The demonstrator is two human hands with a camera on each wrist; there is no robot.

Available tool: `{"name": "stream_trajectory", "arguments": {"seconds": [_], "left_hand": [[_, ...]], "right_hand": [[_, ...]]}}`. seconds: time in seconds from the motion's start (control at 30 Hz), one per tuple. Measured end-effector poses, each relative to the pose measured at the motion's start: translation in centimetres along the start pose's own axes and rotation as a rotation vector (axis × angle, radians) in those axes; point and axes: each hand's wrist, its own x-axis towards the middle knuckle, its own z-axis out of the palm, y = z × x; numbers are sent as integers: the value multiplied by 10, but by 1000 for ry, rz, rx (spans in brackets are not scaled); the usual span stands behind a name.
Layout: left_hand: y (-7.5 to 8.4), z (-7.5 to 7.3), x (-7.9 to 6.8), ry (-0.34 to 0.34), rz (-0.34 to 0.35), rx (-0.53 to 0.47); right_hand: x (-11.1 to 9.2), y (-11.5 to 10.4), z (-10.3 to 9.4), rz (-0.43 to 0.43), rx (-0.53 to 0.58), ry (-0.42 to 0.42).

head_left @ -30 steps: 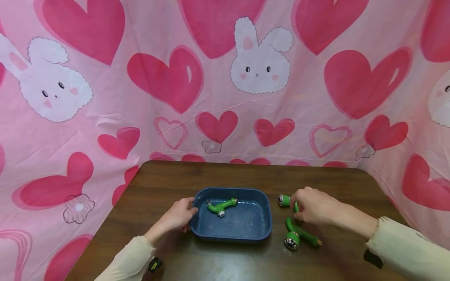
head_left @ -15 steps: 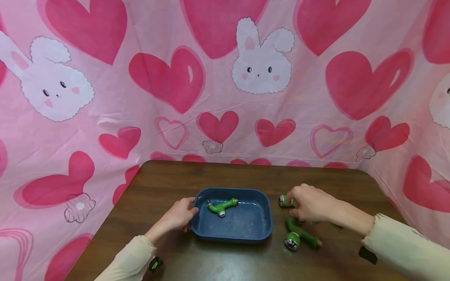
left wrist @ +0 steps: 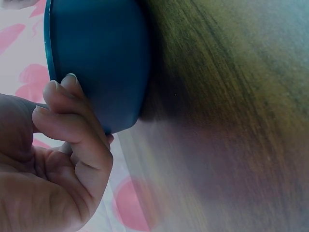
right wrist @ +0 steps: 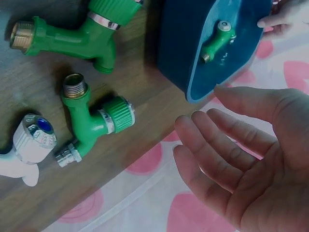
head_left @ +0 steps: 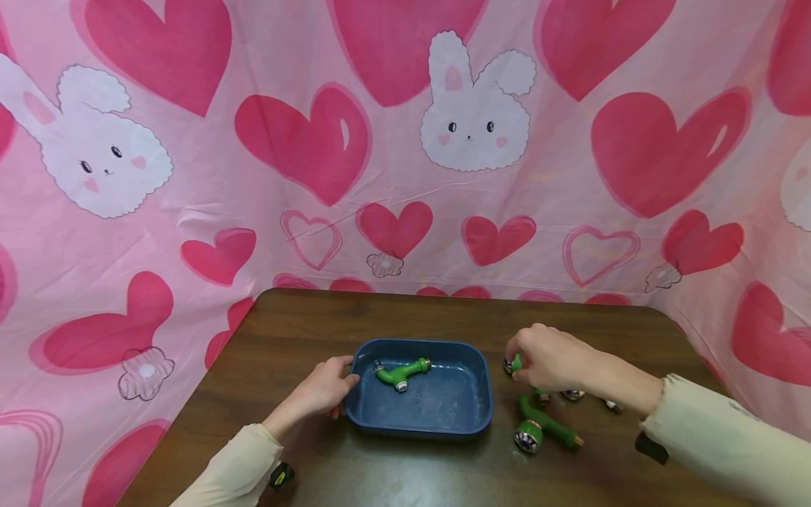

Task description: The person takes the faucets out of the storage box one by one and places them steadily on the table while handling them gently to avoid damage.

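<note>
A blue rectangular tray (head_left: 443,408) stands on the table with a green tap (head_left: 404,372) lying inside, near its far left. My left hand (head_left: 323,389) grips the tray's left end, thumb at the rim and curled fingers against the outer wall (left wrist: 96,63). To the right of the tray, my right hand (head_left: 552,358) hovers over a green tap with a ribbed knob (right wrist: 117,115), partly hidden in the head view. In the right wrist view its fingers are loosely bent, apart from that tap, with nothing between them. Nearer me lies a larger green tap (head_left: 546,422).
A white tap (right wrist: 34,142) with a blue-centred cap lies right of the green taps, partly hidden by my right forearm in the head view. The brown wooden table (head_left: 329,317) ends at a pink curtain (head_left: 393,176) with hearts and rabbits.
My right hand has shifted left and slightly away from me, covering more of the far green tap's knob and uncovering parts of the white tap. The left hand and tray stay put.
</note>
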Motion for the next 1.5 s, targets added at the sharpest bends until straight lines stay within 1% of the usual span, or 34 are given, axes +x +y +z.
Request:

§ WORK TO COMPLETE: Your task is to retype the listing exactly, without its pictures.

§ TASK SOLUTION:
The demonstrator is two human hands with a camera on each wrist; there is no robot.

Available tool: `{"name": "stream_trajectory", "arguments": {"seconds": [_], "left_hand": [[_, ...]], "right_hand": [[_, ...]]}}`. seconds: time in seconds from the motion's start (control at 30 Hz), one per tuple. Measured end-effector poses, each relative to the pose measured at the motion's start: translation in centimetres along the start pose's own axes and rotation as a rotation vector (axis × angle, radians) in those axes; point and axes: each hand's wrist, its own x-axis towards the middle knuckle, its own z-axis out of the palm, y = z × x; numbers are sent as integers: the value multiplied by 10, but by 1000 for ry, rz, rx (spans in brackets are not scaled); the usual span stands behind a name.
Layout: left_hand: y (-7.5 to 8.4), z (-7.5 to 7.3), x (-7.9 to 6.8), ry (-0.34 to 0.34), rz (-0.34 to 0.35), rx (-0.53 to 0.47); right_hand: x (-11.1 to 9.2), y (-11.5 to 10.4), z (-10.3 to 9.4), rz (-0.43 to 0.43), rx (-0.53 to 0.58), ry (-0.42 to 0.42).

head_left @ -30 steps: 
head_left @ -15 steps: 
left wrist @ +0 steps: 
right wrist @ +0 steps: 
head_left @ +0 steps: 

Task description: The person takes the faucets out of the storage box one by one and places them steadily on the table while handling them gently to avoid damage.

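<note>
A blue rectangular tray (head_left: 443,408) stands on the table with a green tap (head_left: 404,372) lying inside, near its far left. My left hand (head_left: 323,389) grips the tray's left end, thumb at the rim and curled fingers against the outer wall (left wrist: 96,63). To the right of the tray, my right hand (head_left: 552,358) hovers over a green tap with a ribbed knob (right wrist: 117,115), partly hidden in the head view. In the right wrist view its fingers are loosely bent, apart from that tap, with nothing between them. Nearer me lies a larger green tap (head_left: 546,422).
A white tap (right wrist: 34,142) with a blue-centred cap lies right of the green taps, partly hidden by my right forearm in the head view. The brown wooden table (head_left: 329,317) ends at a pink curtain (head_left: 393,176) with hearts and rabbits.
My right hand has shifted left and slightly away from me, covering more of the far green tap's knob and uncovering parts of the white tap. The left hand and tray stay put.
</note>
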Motion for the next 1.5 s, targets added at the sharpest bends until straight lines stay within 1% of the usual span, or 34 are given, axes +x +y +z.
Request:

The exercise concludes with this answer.